Manatee has seen its rate of chronic absence, meaning children who’ve missed a dangerous number of school days, more than triple to 11 percent, she said.

That’s a common — and alarming — trend that schools are reporting across the country, Hedy Chang, who runs Attendance Works, an organization that helps schools boost attendance, said. Before the pandemic, 8 million U.S. students — or 1 in 7 — were already chronically absent, often a sign of difficulties at home.

“Even starting with chronic absence in kindergarten, they will not be reading on grade level by the end of third grade,” she said. “They will be failing their middle school classes and dropping out of high school.”

Outcomes could be even worse for the so-called “ghost students” who appear to have dropped off school rosters entirely, said Hailly Korman, a senior associate partner at Bellwether Education Partners, which published an analysis called “Missing in the Margins.”

Some of those children could be in private schools or have parents who are home-schooling them, she said, but many are likely just sitting at home or, if they’re old enough, working or caring for younger siblings.

“School closed some day in mid-March and that was the last time they talked to a teacher,” Korman said. “They never picked up a laptop, never logged into distance learning. They don’t have a phone that anybody answers.”

VanOverbeke’s school is luckier than most because it partners with community organizations that offer health care, tutoring and other services to students and their families on the school campus. But even here, she says, her students — most of whom are academically behind where they’d be in a typical year — face a long road before things return to normal.

“There will be lasting consequences,” she said.

The solution, said Hinojosa, of the Lawyers’ Committee for Civil Rights Under Law, is not to put more on schools “and expecting them to make miracles” with the budgets they’ve had in the past. “That’s just so vastly insufficient.”

What’s needed, said Miriam Rollin, a director at the National Center for Youth Law, an organization that advocates for marginalized children, is a “massive mobilization” of community leaders, elected officials, educators and parents to help children — especially the most marginalized, who’ve been affected most deeply by the pandemic — get back on track.

“This has been an unprecedented moment of hardship for so many Americans and the response needs to be on par with the level of hardship,” she said.

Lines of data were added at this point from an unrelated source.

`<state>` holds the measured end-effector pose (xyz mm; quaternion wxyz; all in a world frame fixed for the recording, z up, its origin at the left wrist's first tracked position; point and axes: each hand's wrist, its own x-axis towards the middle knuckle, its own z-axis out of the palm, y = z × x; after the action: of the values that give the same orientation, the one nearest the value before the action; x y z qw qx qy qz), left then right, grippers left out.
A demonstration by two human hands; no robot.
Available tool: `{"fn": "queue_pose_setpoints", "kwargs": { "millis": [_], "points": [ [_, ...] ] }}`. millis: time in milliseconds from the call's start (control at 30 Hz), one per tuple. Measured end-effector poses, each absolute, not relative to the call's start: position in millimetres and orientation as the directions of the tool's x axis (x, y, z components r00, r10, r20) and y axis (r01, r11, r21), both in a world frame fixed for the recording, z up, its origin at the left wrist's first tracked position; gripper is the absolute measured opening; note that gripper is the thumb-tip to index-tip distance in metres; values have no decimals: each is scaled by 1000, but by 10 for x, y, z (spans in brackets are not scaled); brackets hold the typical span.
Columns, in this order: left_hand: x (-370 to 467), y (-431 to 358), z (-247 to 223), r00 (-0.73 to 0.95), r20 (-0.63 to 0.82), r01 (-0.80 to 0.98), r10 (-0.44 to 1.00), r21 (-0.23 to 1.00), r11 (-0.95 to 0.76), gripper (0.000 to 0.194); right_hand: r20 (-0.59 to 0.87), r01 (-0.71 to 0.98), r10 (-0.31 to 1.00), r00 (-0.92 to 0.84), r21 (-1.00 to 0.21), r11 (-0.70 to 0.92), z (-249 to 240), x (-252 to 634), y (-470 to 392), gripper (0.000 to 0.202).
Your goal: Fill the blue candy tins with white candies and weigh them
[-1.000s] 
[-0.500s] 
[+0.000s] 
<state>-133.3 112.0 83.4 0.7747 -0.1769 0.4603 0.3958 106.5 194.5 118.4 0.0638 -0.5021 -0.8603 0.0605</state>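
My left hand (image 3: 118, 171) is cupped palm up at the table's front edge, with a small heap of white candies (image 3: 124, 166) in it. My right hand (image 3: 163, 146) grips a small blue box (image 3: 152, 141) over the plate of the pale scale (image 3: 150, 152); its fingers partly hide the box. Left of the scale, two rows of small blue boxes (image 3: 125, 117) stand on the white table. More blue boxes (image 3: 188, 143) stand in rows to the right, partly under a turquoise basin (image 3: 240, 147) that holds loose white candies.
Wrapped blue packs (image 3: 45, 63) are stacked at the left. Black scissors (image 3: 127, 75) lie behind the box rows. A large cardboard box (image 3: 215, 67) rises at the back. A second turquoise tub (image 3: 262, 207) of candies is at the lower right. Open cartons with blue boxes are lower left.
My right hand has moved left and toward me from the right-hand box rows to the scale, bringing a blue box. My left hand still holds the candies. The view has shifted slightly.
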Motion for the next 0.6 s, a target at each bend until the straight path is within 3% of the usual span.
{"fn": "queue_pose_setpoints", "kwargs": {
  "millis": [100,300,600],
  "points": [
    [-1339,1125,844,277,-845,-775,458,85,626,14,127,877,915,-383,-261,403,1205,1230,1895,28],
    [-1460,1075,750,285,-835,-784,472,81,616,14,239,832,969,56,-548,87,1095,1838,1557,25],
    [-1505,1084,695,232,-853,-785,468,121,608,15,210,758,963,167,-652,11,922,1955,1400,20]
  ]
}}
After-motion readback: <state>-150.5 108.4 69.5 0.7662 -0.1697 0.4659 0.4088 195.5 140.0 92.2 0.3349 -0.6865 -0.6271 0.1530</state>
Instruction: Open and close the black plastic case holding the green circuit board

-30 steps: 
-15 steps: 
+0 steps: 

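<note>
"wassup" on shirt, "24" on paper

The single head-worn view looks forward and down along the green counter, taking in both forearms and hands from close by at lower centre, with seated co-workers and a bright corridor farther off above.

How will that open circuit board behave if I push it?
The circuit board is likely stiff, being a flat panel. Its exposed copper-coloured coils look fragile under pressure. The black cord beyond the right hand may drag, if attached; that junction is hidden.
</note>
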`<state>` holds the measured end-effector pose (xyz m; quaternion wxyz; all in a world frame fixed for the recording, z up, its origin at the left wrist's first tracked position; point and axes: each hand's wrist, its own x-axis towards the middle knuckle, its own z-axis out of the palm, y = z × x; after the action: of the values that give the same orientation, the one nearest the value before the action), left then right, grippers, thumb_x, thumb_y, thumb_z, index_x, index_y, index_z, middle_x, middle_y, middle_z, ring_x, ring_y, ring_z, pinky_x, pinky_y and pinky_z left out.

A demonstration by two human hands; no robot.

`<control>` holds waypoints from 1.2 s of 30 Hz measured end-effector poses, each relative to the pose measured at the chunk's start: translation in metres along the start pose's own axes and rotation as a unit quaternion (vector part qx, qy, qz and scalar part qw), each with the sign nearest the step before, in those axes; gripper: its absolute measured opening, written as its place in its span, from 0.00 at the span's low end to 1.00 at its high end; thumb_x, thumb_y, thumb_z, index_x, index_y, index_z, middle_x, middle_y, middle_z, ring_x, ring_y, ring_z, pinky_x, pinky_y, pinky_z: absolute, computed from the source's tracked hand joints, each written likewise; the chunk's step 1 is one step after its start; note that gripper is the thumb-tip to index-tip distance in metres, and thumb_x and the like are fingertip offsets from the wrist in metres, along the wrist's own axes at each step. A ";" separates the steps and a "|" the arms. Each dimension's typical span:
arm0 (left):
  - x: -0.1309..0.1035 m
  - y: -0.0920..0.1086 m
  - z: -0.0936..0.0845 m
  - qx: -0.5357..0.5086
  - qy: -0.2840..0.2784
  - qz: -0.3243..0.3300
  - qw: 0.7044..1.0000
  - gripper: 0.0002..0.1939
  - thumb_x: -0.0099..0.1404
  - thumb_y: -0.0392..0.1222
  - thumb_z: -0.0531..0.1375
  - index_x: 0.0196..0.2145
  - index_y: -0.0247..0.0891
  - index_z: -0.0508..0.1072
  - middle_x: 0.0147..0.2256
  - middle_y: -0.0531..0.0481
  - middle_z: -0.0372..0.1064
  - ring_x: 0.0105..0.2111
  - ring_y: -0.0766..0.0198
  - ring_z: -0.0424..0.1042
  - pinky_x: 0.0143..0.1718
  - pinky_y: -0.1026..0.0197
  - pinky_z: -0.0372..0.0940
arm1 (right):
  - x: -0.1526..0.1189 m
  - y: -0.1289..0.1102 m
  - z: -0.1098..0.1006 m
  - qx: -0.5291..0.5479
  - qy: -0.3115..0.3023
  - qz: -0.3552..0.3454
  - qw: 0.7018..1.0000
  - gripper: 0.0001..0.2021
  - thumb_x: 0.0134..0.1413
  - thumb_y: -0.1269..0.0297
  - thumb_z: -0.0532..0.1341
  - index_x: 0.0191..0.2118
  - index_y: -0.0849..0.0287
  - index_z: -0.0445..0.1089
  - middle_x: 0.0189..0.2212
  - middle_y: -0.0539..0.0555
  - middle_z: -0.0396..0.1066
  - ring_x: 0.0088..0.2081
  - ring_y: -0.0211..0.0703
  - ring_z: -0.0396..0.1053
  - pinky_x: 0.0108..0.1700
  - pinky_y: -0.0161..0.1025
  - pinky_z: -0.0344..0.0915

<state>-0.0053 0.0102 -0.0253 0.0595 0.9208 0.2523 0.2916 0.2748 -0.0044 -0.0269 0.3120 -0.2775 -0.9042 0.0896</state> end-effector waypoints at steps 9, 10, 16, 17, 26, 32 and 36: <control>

She is calling for, among other things, a nationwide tutoring corps, an increased focus on how trauma affects learning, a sweeping effort to connect every home to the internet, and a major shift to community schools — programs like the one at Manatee Elementary where families can get social services in the same place where their children learn.

With initiatives like that, she said, the nation might even end up in a better place than it was.

“We have an opportunity here,” she said. “If we have the leadership and the intentionality and the resources to make solutions happen, this crisis could actually help transform our schools.”

If you or someone you know is in crisis, call the National Suicide Prevention Lifeline at 800-273-8255, text HOME to 741741 or visit SpeakingOfSuicide.com/resources for additional resources.

CORRECTION (Dec. 15, 2020, 1:04 p.m. ET): An earlier version of this article misstated the estimated number of migrant students who have been missing from school. It is about 76,000, not 107,000.